* _Task statement_:
Beginning with the line containing "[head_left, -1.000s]" and ending at the last line of the records, transcribe each line exactly. Do not include pictures.

- Opening Delimiter -

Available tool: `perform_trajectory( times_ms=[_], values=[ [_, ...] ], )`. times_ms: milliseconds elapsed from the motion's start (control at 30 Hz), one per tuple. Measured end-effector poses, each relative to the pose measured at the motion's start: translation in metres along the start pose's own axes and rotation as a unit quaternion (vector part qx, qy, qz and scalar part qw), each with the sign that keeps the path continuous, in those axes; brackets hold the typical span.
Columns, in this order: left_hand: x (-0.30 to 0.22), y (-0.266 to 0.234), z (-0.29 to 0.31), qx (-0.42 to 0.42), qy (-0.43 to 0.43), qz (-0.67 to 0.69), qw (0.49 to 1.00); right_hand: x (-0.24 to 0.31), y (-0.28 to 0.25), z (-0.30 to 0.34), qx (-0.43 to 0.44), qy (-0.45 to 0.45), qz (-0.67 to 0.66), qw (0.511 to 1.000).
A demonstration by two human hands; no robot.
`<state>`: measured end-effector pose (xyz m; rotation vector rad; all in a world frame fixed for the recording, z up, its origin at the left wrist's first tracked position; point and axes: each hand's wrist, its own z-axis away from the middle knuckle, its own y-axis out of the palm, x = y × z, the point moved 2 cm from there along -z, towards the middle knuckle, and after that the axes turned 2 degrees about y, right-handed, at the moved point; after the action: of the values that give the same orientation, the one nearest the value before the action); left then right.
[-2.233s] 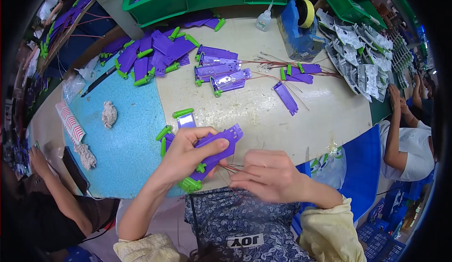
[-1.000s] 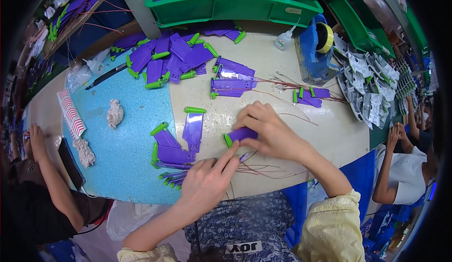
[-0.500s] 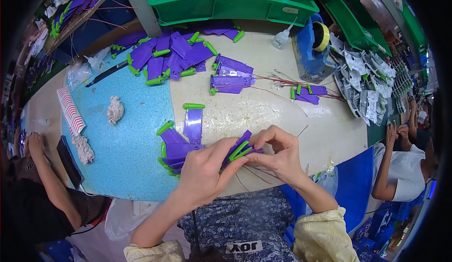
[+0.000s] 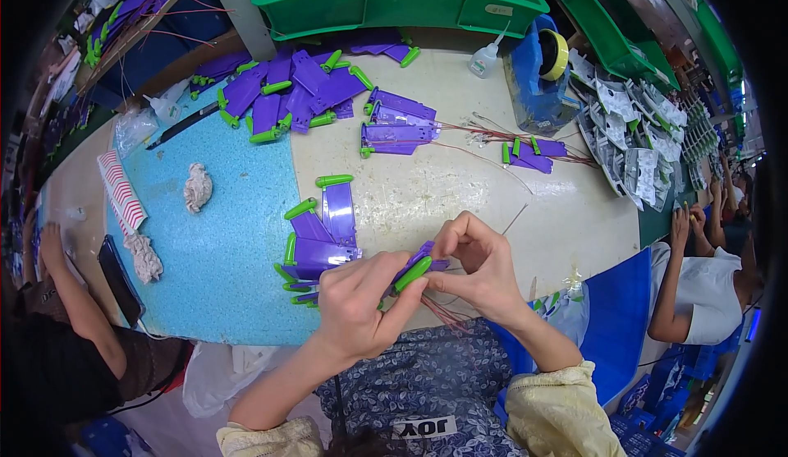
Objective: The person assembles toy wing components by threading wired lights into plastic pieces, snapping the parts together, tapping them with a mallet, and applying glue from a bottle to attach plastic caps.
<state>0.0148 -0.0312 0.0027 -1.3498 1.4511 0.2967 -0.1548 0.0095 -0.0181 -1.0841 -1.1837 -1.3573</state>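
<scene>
Near the front edge of the table, my left hand [image 4: 355,303] is closed on a purple plastic wing-shaped piece with a green rounded pod [image 4: 413,275] at its end. My right hand [image 4: 483,270] pinches at the right side of the same piece, its thumb and forefinger close together; the exact pinch point is partly hidden. Below the hands hangs a bundle of thin reddish wires [image 4: 444,314]. To the left of my left hand lie several similar purple pieces with green pods [image 4: 312,231], fanned out and overlapping.
A heap of purple pieces [image 4: 304,87] lies farther back, below a green bin [image 4: 402,9]. Wired pieces [image 4: 402,133] rest mid-table. A glue bottle [image 4: 484,61], tape dispenser [image 4: 542,87] and grey moulded parts [image 4: 624,128] stand right. Co-workers sit at both sides.
The held piece has turned between my hands: two green pods showed side by side, now one is plain. The wires below are more bunched. The whole view has shifted slightly.
</scene>
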Motion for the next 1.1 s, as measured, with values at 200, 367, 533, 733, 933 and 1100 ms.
perform_trajectory(
  times_ms=[200,367,533,733,933,1100],
  values=[
    [0.002,-0.009,0.002,-0.011,-0.012,-0.011,1.0,0.011,-0.02,0.004,0.035,0.081,0.105,0.991],
    [-0.001,0.005,-0.006,0.166,-0.072,-0.015,0.983,0.041,-0.012,0.008,0.01,0.008,0.295,0.956],
    [0.002,0.0,-0.019,0.209,-0.175,0.1,0.957,0.046,-0.023,0.009,0.003,-0.009,0.175,0.984],
    [0.018,-0.014,-0.023,0.179,-0.377,0.321,0.851,0.062,-0.011,0.022,-0.023,-0.172,0.372,0.912],
    [0.032,-0.018,-0.012,0.15,-0.371,0.201,0.894,0.033,-0.012,-0.039,-0.027,-0.245,0.354,0.902],
    [0.007,0.01,-0.001,0.174,-0.096,-0.157,0.967,-0.017,-0.021,-0.092,-0.057,-0.27,0.523,0.807]
  ],
)
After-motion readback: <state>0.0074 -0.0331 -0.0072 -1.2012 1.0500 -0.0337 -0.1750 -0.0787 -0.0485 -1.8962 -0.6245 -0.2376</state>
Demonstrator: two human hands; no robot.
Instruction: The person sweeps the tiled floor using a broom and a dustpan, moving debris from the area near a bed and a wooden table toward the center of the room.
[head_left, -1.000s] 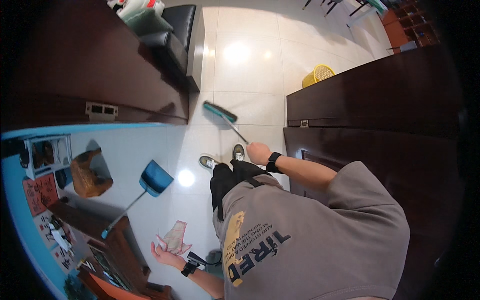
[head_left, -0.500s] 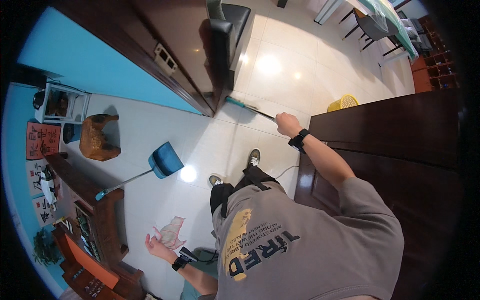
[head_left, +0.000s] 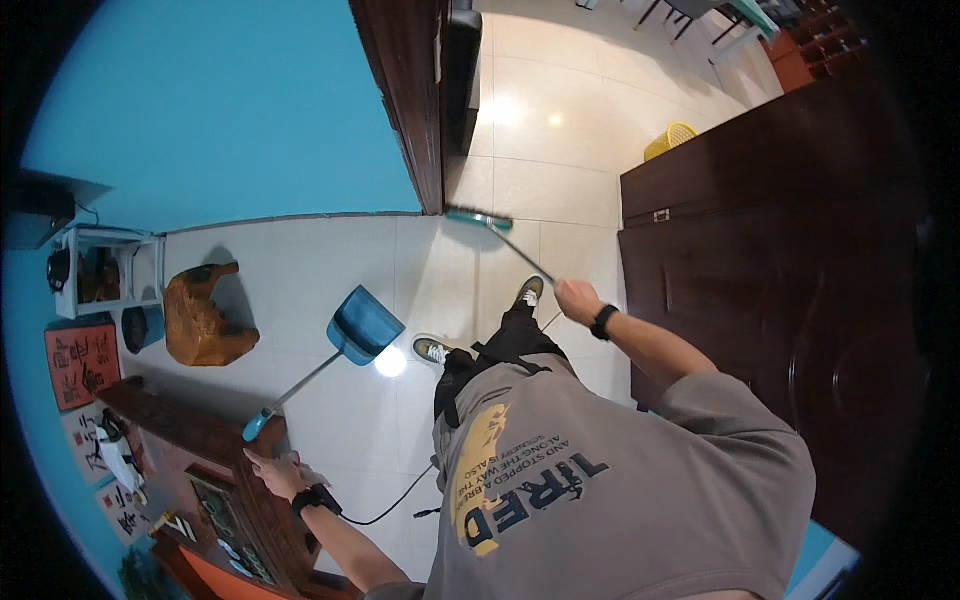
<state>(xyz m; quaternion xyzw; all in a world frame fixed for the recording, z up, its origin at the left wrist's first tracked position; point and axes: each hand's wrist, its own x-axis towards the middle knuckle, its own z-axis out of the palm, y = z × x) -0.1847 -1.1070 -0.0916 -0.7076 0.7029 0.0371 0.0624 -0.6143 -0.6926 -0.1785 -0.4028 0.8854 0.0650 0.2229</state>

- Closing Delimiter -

* _Exercise answer_:
[head_left, -1.000s] 
[head_left, -0.500s] 
[head_left, +0.000s] 
<state>(xyz m; quaternion xyzw; all in a world frame fixed for the recording, z up, its origin at the left wrist's first tracked position; point and axes: each hand's wrist, its own x-axis towards the middle knuckle, its own z-axis out of the palm, y = z × x) -0.1847 -1.1070 -0.0916 -0.7076 0.7029 0.0371 0.0624 -0.6143 -0.6926 -0.1785 -0.4028 0.8854 0.0650 0.2229</state>

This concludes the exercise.